**Task directions:** For the entries below, repeat exactly each line starting with the one that contains "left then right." and going on through the one that contains "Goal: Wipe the", and no others.

━━━ Entries supplied

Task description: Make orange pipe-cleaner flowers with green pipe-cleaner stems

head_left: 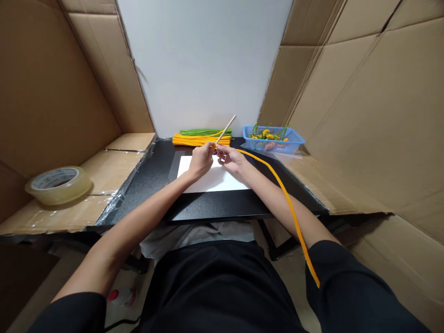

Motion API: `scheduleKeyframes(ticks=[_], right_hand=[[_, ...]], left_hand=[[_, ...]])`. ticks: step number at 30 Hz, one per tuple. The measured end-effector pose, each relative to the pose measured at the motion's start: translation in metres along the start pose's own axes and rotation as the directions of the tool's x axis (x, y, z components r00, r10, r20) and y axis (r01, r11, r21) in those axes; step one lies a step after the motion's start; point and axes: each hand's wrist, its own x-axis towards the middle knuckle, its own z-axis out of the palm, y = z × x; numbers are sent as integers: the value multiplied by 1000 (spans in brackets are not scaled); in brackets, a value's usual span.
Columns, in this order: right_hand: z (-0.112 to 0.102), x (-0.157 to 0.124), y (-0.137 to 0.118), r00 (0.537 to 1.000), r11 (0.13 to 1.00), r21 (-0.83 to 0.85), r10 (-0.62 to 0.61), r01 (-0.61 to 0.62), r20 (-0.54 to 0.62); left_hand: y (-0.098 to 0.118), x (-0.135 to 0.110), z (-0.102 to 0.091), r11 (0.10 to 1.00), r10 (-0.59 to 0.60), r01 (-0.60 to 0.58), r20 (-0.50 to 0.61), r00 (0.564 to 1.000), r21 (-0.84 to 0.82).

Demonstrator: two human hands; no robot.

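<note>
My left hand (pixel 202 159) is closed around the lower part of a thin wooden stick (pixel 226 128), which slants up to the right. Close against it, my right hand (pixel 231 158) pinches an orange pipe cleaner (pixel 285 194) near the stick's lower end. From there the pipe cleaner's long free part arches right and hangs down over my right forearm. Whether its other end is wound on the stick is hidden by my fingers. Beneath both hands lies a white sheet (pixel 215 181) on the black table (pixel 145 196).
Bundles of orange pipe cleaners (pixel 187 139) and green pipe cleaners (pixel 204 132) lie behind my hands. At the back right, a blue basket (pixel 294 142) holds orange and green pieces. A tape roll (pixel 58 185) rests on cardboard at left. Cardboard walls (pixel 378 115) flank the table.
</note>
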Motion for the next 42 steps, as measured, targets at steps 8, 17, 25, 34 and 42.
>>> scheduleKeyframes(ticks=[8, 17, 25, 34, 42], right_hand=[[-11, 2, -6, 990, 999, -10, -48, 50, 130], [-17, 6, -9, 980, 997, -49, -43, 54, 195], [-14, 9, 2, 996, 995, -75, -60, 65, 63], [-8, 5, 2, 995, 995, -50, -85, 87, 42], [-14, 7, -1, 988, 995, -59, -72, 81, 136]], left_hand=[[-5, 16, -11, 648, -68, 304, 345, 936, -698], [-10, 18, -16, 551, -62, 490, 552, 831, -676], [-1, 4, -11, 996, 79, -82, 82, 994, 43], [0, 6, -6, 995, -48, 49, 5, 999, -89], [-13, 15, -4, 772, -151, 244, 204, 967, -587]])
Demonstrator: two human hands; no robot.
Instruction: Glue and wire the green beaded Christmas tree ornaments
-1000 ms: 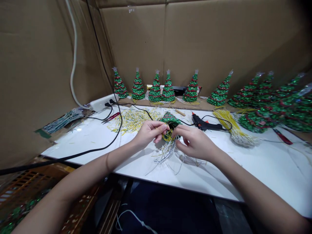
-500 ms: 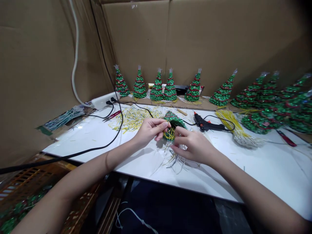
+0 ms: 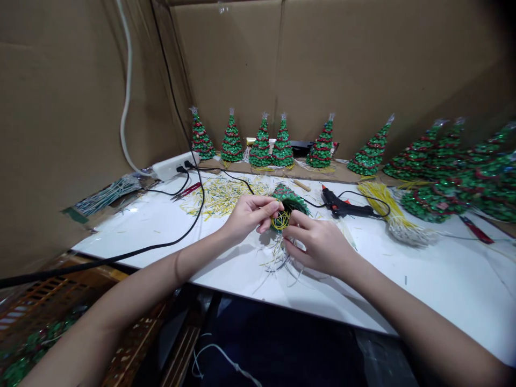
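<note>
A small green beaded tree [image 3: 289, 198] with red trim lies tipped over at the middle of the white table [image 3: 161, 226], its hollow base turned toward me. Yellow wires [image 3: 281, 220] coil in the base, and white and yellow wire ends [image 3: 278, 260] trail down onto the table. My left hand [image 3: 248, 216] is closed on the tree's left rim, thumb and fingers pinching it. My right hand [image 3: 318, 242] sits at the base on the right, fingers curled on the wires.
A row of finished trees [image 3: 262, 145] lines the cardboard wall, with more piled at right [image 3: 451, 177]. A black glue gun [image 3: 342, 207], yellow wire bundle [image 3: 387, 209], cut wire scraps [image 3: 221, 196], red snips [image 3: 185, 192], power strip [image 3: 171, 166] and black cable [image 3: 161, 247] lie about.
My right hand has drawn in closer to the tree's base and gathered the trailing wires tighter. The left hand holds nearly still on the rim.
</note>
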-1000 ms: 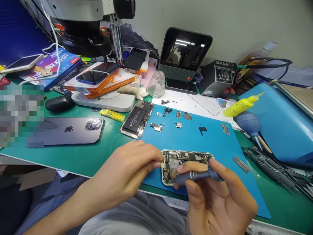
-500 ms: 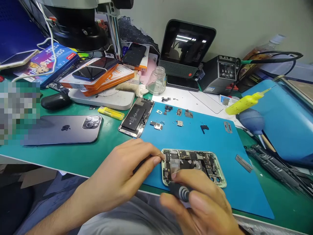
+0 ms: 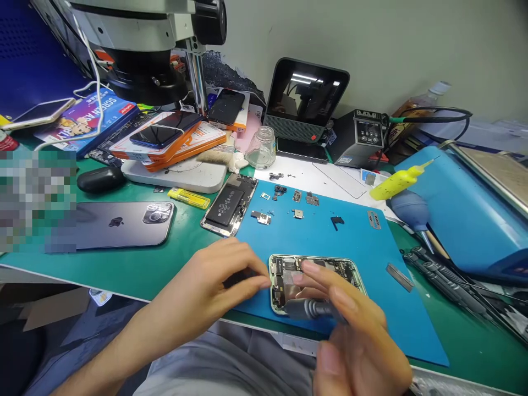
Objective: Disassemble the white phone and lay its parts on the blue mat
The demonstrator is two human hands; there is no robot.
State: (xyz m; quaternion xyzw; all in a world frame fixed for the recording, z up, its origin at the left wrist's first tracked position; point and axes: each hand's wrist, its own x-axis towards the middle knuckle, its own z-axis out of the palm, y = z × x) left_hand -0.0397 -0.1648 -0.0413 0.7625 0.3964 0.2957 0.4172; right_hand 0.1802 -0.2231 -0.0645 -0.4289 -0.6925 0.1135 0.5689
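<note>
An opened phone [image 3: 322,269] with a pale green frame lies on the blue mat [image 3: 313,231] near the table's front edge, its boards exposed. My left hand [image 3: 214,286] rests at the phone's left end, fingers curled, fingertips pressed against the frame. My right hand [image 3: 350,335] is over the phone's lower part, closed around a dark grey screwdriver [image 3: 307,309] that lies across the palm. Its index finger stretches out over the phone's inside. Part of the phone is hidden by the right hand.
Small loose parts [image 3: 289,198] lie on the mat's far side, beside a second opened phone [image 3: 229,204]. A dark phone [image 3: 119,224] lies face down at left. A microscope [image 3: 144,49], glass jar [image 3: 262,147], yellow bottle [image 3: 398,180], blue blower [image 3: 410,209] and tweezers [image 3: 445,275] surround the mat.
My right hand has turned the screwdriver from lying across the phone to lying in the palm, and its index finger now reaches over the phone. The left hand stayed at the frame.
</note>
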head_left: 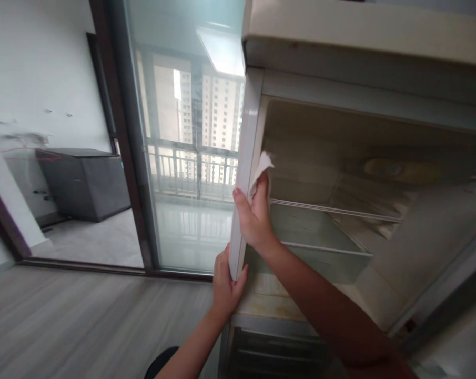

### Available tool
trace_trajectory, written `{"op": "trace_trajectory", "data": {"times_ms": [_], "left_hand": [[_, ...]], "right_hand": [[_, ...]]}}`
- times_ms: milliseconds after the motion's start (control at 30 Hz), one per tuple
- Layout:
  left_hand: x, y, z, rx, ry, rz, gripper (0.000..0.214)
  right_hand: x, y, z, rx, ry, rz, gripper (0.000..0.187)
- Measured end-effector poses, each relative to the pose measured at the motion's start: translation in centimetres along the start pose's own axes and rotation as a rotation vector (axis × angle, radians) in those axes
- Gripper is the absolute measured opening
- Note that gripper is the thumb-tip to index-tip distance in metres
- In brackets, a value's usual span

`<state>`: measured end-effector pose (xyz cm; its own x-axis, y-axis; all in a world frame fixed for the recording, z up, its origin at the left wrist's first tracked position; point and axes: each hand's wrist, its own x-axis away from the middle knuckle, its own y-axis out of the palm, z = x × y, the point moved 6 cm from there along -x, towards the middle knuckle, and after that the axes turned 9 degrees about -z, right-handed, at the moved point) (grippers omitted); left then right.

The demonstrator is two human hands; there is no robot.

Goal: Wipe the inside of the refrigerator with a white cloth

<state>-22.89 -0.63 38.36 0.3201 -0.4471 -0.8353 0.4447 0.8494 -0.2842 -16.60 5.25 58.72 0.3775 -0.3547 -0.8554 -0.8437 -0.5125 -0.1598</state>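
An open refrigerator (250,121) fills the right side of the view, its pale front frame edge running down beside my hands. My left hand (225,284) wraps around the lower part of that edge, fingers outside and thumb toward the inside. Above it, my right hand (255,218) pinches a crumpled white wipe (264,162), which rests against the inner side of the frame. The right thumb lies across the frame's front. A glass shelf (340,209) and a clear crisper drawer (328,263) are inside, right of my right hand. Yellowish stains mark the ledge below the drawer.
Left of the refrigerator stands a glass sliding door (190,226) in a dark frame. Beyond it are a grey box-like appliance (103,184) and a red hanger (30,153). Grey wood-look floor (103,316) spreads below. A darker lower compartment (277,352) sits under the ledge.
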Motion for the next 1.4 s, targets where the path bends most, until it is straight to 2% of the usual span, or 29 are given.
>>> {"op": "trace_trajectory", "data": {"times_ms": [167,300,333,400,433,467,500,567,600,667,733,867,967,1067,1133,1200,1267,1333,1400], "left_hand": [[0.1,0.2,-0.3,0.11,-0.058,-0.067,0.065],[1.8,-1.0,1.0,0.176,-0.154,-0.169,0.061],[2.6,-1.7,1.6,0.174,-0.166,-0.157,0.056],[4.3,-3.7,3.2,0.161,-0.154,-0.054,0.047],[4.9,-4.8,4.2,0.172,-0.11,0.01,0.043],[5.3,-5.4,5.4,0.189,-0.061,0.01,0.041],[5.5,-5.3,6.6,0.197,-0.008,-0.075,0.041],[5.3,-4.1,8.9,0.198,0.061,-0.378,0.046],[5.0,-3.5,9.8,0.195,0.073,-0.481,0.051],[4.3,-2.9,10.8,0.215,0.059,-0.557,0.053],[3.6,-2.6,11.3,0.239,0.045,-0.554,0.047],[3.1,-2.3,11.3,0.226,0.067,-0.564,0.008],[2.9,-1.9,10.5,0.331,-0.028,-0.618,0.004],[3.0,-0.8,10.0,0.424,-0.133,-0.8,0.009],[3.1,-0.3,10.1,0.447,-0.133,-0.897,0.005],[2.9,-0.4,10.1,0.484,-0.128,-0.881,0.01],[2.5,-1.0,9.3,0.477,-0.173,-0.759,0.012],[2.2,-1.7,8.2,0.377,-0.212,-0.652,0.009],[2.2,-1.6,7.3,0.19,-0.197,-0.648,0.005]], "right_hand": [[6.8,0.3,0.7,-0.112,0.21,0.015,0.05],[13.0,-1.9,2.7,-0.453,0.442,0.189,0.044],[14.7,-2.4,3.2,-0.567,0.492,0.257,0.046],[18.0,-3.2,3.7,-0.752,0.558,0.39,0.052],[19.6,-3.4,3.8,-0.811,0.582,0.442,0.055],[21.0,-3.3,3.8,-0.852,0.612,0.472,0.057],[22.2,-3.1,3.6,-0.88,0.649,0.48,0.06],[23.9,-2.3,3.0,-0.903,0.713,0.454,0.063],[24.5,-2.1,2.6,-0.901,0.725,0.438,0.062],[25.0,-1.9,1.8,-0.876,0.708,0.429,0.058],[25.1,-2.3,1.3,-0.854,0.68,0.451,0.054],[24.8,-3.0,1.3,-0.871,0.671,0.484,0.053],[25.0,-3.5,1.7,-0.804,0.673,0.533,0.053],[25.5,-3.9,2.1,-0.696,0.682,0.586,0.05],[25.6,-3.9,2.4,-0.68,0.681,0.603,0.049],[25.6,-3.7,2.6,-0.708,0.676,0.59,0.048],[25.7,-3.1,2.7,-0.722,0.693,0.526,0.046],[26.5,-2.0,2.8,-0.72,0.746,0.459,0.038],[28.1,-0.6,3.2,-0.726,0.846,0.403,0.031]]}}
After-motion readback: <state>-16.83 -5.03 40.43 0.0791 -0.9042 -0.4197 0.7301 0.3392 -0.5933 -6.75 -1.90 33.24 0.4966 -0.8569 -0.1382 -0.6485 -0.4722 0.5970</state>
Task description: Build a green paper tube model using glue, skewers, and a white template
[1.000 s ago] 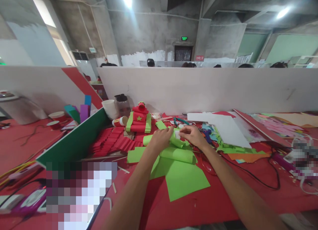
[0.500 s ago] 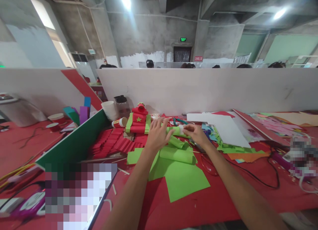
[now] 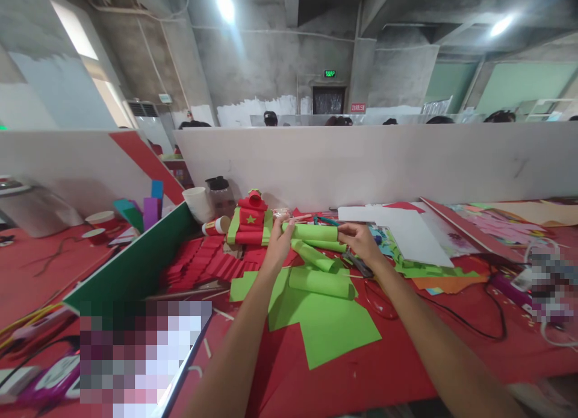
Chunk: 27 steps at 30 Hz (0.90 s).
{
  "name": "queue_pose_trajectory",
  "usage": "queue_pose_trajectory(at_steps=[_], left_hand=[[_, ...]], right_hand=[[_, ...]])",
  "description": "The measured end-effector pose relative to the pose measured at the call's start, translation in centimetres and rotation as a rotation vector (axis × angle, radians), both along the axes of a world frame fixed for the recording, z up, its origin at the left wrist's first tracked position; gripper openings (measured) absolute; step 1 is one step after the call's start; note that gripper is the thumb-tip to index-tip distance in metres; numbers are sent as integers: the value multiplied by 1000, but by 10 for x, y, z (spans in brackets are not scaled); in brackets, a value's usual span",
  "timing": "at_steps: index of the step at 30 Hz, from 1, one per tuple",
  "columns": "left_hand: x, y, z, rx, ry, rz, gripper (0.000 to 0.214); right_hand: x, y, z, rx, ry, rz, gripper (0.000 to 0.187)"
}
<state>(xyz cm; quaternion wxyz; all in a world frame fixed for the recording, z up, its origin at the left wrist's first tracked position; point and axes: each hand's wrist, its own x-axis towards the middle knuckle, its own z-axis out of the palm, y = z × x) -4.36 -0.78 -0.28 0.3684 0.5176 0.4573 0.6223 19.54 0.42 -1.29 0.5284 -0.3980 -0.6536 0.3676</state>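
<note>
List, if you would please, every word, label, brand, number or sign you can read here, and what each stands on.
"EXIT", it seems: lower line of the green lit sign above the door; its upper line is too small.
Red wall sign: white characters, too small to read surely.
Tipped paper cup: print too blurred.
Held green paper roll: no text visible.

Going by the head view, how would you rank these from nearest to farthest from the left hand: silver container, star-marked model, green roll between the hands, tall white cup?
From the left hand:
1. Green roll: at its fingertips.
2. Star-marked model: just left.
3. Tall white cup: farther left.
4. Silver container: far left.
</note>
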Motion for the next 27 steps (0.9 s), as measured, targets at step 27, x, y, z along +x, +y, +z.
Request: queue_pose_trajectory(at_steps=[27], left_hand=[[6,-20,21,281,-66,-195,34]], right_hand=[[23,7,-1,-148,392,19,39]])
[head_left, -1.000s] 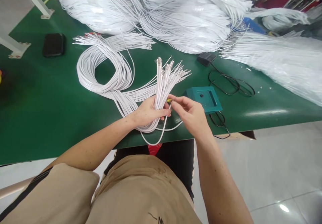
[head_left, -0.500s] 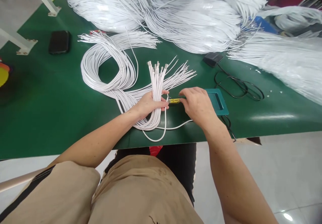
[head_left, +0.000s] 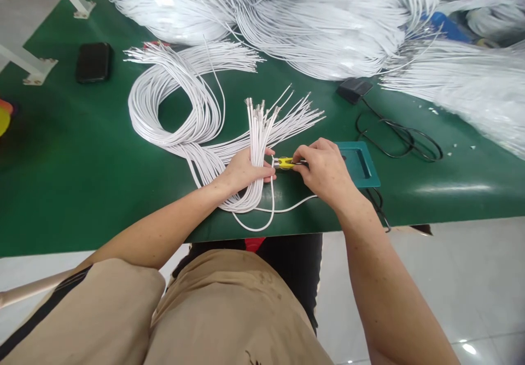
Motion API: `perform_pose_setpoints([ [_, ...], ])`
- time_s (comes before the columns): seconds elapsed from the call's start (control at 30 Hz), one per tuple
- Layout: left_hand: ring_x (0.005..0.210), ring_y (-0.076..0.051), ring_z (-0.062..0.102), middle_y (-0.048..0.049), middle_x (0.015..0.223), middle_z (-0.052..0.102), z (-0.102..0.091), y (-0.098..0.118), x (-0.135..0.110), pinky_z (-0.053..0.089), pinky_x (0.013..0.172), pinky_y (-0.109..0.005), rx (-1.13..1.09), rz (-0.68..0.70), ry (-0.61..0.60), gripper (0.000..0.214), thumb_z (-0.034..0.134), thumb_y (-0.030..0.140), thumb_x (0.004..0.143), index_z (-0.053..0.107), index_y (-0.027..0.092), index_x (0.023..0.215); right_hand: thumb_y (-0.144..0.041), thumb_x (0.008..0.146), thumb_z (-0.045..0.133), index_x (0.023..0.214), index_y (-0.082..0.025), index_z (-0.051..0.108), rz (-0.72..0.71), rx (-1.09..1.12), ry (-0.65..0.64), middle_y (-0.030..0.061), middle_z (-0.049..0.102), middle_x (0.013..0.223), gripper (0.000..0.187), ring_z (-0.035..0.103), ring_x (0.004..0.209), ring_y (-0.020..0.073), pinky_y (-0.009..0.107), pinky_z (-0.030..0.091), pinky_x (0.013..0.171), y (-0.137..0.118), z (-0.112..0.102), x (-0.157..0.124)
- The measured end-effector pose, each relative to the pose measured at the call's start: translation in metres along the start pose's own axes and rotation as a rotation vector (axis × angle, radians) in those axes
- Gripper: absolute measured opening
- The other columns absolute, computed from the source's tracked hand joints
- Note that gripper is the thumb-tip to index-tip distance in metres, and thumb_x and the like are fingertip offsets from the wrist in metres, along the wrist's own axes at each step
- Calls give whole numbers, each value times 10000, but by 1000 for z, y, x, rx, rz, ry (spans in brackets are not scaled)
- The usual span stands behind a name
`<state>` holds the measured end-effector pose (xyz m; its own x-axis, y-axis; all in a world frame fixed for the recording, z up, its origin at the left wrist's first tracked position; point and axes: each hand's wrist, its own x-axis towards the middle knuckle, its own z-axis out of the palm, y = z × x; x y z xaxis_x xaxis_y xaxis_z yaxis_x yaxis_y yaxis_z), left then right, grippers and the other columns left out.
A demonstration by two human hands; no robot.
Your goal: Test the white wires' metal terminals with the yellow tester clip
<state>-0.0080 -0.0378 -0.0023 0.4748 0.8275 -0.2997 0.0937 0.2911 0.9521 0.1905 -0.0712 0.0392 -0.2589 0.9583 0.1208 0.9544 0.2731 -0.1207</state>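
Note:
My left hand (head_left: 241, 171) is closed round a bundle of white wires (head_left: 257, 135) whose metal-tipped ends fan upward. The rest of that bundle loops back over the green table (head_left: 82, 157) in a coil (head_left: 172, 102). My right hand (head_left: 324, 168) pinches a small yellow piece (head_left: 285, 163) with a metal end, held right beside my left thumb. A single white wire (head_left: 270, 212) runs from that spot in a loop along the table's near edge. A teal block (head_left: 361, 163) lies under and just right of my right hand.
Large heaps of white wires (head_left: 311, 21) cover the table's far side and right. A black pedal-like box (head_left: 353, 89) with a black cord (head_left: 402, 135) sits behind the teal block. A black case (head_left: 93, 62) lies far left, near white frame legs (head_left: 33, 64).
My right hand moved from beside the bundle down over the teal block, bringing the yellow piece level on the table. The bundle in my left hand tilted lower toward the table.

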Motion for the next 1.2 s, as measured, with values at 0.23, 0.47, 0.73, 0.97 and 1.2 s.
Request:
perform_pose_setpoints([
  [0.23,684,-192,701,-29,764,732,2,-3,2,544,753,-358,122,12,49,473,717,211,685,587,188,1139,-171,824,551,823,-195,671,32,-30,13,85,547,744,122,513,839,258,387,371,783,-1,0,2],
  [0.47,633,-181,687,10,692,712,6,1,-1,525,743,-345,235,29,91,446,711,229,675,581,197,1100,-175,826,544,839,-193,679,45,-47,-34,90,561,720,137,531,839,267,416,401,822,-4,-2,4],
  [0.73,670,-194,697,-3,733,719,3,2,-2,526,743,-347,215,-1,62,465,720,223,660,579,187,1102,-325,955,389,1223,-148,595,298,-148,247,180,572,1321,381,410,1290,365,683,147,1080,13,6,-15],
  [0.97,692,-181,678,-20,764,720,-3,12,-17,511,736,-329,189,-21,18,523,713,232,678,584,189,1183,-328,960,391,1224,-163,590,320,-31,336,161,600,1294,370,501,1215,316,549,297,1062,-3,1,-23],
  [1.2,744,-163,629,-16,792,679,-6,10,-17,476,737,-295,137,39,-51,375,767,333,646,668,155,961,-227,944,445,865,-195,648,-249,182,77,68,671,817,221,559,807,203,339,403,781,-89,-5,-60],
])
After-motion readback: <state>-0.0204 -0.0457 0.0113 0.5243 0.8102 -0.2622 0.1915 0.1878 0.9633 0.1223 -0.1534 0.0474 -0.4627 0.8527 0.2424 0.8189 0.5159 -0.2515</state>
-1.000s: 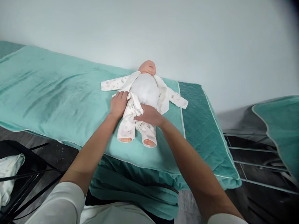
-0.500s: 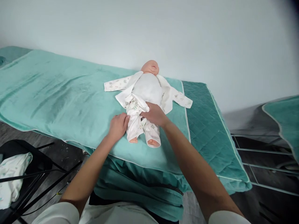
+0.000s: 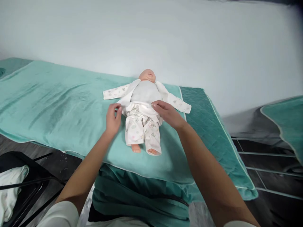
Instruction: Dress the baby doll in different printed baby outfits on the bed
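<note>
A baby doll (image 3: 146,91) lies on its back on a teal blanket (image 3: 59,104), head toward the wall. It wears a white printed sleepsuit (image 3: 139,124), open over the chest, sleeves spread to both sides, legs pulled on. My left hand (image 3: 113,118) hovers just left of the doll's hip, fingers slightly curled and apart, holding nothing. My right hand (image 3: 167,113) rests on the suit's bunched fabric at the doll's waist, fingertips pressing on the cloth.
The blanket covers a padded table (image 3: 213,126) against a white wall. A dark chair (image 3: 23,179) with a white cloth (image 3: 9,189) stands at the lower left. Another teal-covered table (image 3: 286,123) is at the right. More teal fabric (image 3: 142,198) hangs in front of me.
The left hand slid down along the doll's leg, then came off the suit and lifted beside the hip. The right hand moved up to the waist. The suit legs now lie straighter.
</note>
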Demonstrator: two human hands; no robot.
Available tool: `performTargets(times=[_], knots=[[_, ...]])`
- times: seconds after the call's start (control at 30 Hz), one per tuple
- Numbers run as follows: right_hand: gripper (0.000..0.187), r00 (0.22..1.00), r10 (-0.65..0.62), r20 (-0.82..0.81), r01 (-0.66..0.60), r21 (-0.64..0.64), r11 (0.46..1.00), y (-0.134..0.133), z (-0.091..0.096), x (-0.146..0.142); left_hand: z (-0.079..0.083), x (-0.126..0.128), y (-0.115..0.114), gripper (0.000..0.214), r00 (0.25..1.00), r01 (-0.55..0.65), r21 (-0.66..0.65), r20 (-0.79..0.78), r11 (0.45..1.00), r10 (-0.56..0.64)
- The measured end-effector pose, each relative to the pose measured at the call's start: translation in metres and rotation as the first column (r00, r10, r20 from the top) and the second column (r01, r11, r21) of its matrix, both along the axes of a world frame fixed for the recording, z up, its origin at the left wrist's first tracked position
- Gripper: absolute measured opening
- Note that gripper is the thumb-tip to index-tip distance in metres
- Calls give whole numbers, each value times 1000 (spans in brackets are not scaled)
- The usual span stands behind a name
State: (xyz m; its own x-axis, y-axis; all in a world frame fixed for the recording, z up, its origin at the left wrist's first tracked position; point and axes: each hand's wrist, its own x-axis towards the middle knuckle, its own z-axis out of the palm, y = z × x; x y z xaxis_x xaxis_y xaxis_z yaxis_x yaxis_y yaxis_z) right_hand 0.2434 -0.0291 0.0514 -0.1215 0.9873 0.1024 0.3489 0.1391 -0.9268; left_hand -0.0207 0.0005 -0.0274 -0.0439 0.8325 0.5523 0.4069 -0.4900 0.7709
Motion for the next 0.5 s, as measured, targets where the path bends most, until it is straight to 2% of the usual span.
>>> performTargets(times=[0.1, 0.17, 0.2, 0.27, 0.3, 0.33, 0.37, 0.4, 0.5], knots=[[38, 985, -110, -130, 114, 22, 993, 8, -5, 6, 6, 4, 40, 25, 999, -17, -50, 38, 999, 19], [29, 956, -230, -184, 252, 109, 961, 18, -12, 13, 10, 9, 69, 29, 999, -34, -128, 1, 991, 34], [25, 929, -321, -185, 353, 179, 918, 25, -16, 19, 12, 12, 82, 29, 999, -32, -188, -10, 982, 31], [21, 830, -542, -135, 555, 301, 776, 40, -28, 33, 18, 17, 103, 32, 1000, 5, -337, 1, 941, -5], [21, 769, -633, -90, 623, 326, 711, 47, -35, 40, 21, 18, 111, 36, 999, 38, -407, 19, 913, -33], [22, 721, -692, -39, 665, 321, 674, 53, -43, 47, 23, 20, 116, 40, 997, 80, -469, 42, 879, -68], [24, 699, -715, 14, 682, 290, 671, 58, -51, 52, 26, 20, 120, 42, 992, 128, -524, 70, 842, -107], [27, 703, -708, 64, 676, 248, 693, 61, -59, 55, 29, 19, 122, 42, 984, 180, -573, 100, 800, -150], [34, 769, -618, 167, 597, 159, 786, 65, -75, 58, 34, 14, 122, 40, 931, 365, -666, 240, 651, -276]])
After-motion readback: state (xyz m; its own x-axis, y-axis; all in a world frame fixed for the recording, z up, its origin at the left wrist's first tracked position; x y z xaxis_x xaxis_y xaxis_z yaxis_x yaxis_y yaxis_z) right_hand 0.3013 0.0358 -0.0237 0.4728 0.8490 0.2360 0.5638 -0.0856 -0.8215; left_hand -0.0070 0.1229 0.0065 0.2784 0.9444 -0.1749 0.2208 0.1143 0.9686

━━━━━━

**Completed exercise:**
`<state>`: measured end-effector pose (xyz cm; its own x-axis, y-axis; all in a world frame fixed for the recording, z up, its origin at the left wrist's first tracked position; point and axes: each hand's wrist, its own x-axis away from the middle knuckle, its own y-axis out of the palm, z = x × y, the point moved 6 cm from there along -x, towards the middle knuckle, and after that the axes turned 9 degrees about -z, right-handed, at the moved point) (grippers omitted); left then right.

The demonstrator is two human hands; there is no robot.

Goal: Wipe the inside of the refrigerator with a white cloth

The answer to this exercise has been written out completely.